[di Caterina Amicucci]
A un anno dal referendum, due sentenze in una settimana affondano i progetti di privatizzazione del governo e del Comune di Roma. Solo venerdì scorso la Corte Costituzionale aveva dichiarato illegittimo il provvedimento del governo Berlusconi, che lo scorso agosto riproponeva sotto mentite spoglie i contenuti del decreto Ronchi abrogato dal voto popolare di giugno del 2011. Provvedimento Incostituzionale, aveva affermato la Consulta.
Oggi il Consiglio di Stato ha accolto il ricorso dei consiglieri di opposizione contro la forzatura tentata dalla giunta Alemanno, che aveva furbescamente impedito la discussione delle migliaia di ordini del giorno presentati in aula, così da portare a casa in fretta la vendita del 21 per cento di ACEA. Un “trofeo” al quale il discusso primo cittadino della Capitale non voleva rinunciare a nessun costo. E invece l’alta corte amministrativa lo ha sbugiardato, stabilendo che il provvedimento viola lo statuto comunale.
Per settimane il Comitato Romano Acqua Pubblica, insieme alla rete “Roma non si Vende”, ha presidiato il Campidoglio, vedendosi costantemente negato l’accesso in aula per seguire i lavori del consiglio comunale. Un ulteriore atto di illegalità.
Un barlume di speranza per i cittadini, un monito per la politica: la volontà popolare non può essere calpestata impunemente . E nemmeno le regole della democrazia.
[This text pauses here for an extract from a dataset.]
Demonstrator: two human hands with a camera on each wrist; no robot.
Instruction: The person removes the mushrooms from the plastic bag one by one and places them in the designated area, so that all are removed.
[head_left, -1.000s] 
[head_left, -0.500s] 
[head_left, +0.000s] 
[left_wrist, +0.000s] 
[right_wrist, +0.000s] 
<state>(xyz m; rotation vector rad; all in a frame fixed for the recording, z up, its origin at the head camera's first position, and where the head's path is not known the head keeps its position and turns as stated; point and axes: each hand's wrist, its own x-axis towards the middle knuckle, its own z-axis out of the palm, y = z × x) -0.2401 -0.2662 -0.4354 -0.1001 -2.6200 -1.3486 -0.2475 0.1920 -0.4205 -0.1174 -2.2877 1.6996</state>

La battaglia per il rispetto integrale dell’esito referendario va avanti di fronte ad una politica arrogante e sorda, che ha perso ogni legame con i cittadini che avrebbe il compito di rappresentare. Una battaglia probabilmente destinata a proseguire nelle aule dei tribunali. Lo slogan “Si scrive acqua, si legge democrazia”, con il quale i comitati per l’acqua hanno conquistato il consenso degli italiani, continua ad essere quanto mai azzeccato.